◆ Task item ◆
Beginning with the first line, return the material verbatim and without pictures.

◆ Source data ◆
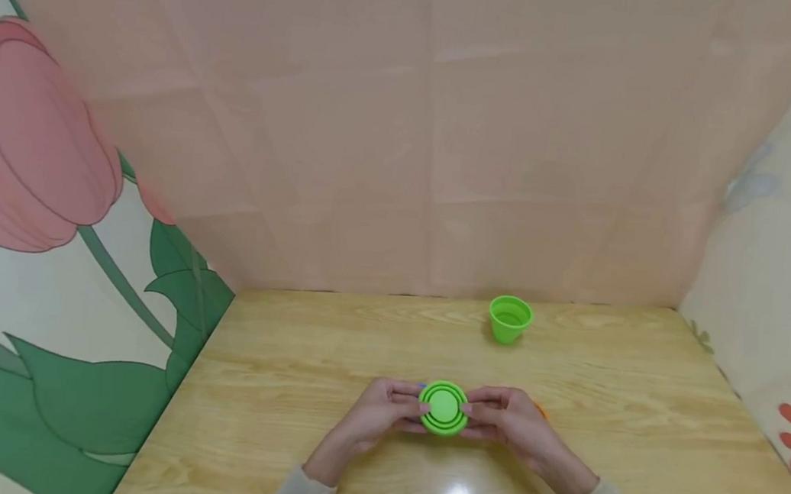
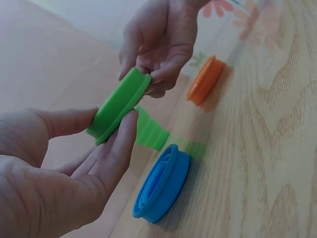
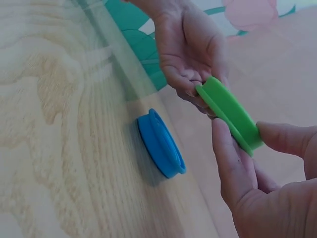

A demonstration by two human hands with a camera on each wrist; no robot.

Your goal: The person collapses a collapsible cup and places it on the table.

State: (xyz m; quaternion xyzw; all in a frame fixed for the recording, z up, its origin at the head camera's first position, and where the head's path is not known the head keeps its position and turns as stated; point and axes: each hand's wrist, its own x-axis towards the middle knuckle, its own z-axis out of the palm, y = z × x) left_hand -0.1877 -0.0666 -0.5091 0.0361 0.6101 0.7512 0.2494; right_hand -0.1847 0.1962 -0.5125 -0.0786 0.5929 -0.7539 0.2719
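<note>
Green disc (image 1: 443, 408): collapsed, above bench (image 1: 254, 390); left hand (image 1: 380, 413) and right hand (image 1: 510, 423) grips clamped on opposite edges. Green cup (image 1: 510, 321): extended, upright, farther back. Blue disc (image 2: 171, 186), orange disc (image 2: 205, 81): collapsed, on bench. Apparently one done, three pending.

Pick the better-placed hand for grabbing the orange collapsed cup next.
Probably the right hand: the orange collapsed cup lies just beyond it, while the left hand is farther away. Both pinch the green collapsed cup, so the right would release first.
</note>
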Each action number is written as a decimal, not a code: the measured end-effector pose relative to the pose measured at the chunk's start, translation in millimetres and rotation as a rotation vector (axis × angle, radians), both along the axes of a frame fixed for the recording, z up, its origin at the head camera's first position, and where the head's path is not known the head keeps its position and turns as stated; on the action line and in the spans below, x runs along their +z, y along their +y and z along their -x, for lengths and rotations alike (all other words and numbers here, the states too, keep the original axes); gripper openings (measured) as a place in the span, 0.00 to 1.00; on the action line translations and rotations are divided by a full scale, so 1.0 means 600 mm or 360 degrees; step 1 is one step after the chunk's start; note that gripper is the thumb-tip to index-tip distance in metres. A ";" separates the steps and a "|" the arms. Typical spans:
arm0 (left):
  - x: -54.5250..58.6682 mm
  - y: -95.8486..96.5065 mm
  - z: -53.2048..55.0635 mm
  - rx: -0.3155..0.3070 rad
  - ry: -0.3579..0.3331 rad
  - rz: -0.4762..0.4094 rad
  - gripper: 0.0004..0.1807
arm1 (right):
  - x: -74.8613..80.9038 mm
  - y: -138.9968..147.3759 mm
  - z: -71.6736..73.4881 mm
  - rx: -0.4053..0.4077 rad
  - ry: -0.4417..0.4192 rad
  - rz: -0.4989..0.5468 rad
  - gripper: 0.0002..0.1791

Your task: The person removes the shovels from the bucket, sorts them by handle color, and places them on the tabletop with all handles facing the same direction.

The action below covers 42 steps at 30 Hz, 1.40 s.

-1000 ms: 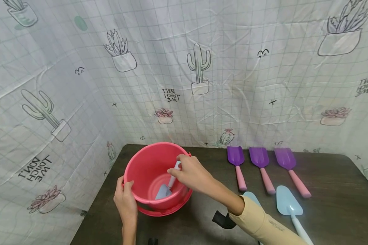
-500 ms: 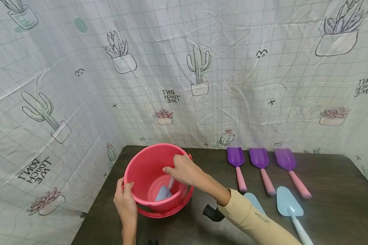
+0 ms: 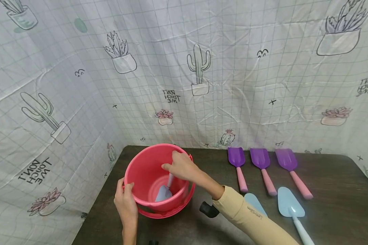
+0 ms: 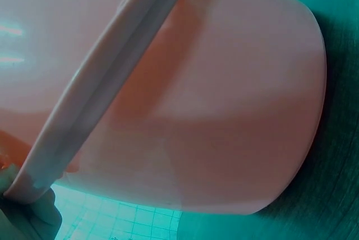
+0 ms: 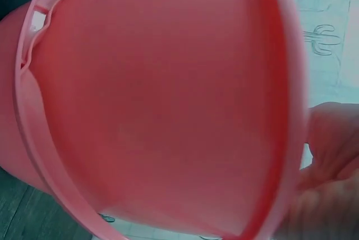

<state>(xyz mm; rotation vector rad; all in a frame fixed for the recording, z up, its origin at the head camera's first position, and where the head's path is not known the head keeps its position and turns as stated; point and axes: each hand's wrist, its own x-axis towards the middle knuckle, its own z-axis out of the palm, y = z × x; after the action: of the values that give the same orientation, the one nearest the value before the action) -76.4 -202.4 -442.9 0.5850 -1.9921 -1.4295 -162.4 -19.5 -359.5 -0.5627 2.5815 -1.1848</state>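
Observation:
A pink bucket (image 3: 153, 163) stands tilted toward me at the left of the table, its handle lowered around the front. My left hand (image 3: 125, 204) grips its rim on the left, thumb over the edge. Inside the bucket is a light blue trowel (image 3: 163, 193), blade low and pale handle rising to the right. My right hand (image 3: 184, 166) reaches over the right rim and holds the upper end of that handle, which the hand mostly hides. In the right wrist view, the bucket wall (image 5: 168, 100) covers the trowel.
Three purple shovels (image 3: 260, 157) with pink handles lie in a row at the back right. A light blue trowel (image 3: 289, 202) lies in front of them. Another light blue blade (image 3: 255, 204) and a black curved piece (image 3: 209, 209) show beside my right sleeve. A printed curtain hangs behind the table.
My right hand and forearm have shifted left and the hand has come slightly lower into the bucket with the trowel handle. My left hand stays on the rim.

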 end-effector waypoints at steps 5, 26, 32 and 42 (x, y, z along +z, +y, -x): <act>0.001 0.000 0.000 -0.0005 0.0013 -0.0002 0.15 | -0.005 -0.008 0.011 -0.0003 0.0008 -0.0025 0.14; -0.001 0.000 0.002 -0.0017 0.0014 -0.0042 0.16 | -0.023 -0.028 0.029 0.0081 0.0261 -0.0063 0.12; -0.002 0.000 0.002 -0.0020 0.0037 -0.0042 0.16 | -0.022 -0.027 0.030 0.0093 0.0288 0.0024 0.14; -0.001 -0.001 0.001 -0.0027 0.0020 -0.0033 0.16 | -0.024 -0.026 0.031 0.0089 0.0216 0.0214 0.09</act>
<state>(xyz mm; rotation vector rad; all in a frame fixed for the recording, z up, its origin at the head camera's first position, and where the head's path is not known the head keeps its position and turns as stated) -77.0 -203.2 -443.6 0.5678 -1.9792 -1.4622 -181.3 -35.1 -373.8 -0.7637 2.5908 -1.3526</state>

◆ Written solution ◆
A demonstration by two human hands with a camera on each wrist; no robot.

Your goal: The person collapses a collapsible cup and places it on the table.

State: (xyz m; quaternion xyzw; all in a frame fixed for the recording, z up, its origin at the head camera's first position, and where the head's path is not known the head keeps its position and turns as stated; point and axes: each hand's wrist, its own x-axis towards the middle knuckle, its own z-axis out of the palm, y = z × x) left_hand -0.1877 -0.0666 -0.5091 0.0361 0.6101 0.7512 0.2494; right_hand -0.1847 0.1962 -0.5125 -0.0786 0.5929 -0.7539 0.2719
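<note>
Green disc (image 1: 443, 408): collapsed, above bench (image 1: 254, 390); left hand (image 1: 380, 413) and right hand (image 1: 510, 423) grips clamped on opposite edges. Green cup (image 1: 510, 321): extended, upright, farther back. Blue disc (image 2: 171, 186), orange disc (image 2: 205, 81): collapsed, on bench. Apparently one done, three pending.

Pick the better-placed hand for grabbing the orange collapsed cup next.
Probably the right hand: the orange collapsed cup lies just beyond it, while the left hand is farther away. Both pinch the green collapsed cup, so the right would release first.
</note>
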Each action number is written as a decimal, not a code: the measured end-effector pose relative to the pose measured at the chunk's start, translation in millimetres and rotation as a rotation vector (axis × angle, radians), both along the axes of a frame fixed for the recording, z up, its origin at the head camera's first position, and where the head's path is not known the head keeps its position and turns as stated; on the action line and in the spans below, x runs along their +z, y along their +y and z along their -x, for lengths and rotations alike (all other words and numbers here, the states too, keep the original axes); gripper openings (measured) as a place in the span, 0.00 to 1.00; on the action line translations and rotations are divided by a full scale, so 1.0 means 600 mm or 360 degrees; step 1 is one step after the chunk's start; note that gripper is the thumb-tip to index-tip distance in metres. A ";" separates the steps and a "|" the arms. Typical spans:
arm0 (left):
  - x: -54.5250..58.6682 mm
  - y: -95.8486..96.5065 mm
  - z: -53.2048..55.0635 mm
  - rx: -0.3155..0.3070 rad
  - ry: -0.3579..0.3331 rad
  - rz: -0.4762..0.4094 rad
  - gripper: 0.0004..0.1807
arm1 (right):
  - x: -74.8613..80.9038 mm
  - y: -138.9968..147.3759 mm
  - z: -71.6736..73.4881 mm
  - rx: -0.4053..0.4077 rad
  - ry: -0.4417..0.4192 rad
  - rz: -0.4989..0.5468 rad
  - gripper: 0.0002..0.1791

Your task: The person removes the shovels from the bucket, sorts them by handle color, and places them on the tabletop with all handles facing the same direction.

The action below covers 42 steps at 30 Hz, 1.40 s.

-1000 ms: 
-500 ms: 
+0 ms: 
+0 ms: 
+0 ms: 

<state>(xyz mm; rotation vector rad; all in a frame fixed for the recording, z up, its origin at the head camera's first position, and where the head's path is not known the head keeps its position and turns as stated; point and axes: each hand's wrist, its own x-axis towards the middle knuckle, its own z-axis out of the palm, y = z × x; after the action: of the values that give the same orientation, the one nearest the value before the action) -76.4 -202.4 -442.9 0.5850 -1.9921 -1.4295 -162.4 -19.5 -359.5 -0.5627 2.5815 -1.1848</state>
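Observation:
A pink bucket (image 3: 153, 163) stands tilted toward me at the left of the table, its handle lowered around the front. My left hand (image 3: 125, 204) grips its rim on the left, thumb over the edge. Inside the bucket is a light blue trowel (image 3: 163, 193), blade low and pale handle rising to the right. My right hand (image 3: 184, 166) reaches over the right rim and holds the upper end of that handle, which the hand mostly hides. In the right wrist view, the bucket wall (image 5: 168, 100) covers the trowel.
Three purple shovels (image 3: 260, 157) with pink handles lie in a row at the back right. A light blue trowel (image 3: 289, 202) lies in front of them. Another light blue blade (image 3: 255, 204) and a black curved piece (image 3: 209, 209) show beside my right sleeve. A printed curtain hangs behind the table.
My right hand and forearm have shifted left and the hand has come slightly lower into the bucket with the trowel handle. My left hand stays on the rim.
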
 end-effector waypoints at steps 5, 26, 32 and 42 (x, y, z along +z, +y, -x): <act>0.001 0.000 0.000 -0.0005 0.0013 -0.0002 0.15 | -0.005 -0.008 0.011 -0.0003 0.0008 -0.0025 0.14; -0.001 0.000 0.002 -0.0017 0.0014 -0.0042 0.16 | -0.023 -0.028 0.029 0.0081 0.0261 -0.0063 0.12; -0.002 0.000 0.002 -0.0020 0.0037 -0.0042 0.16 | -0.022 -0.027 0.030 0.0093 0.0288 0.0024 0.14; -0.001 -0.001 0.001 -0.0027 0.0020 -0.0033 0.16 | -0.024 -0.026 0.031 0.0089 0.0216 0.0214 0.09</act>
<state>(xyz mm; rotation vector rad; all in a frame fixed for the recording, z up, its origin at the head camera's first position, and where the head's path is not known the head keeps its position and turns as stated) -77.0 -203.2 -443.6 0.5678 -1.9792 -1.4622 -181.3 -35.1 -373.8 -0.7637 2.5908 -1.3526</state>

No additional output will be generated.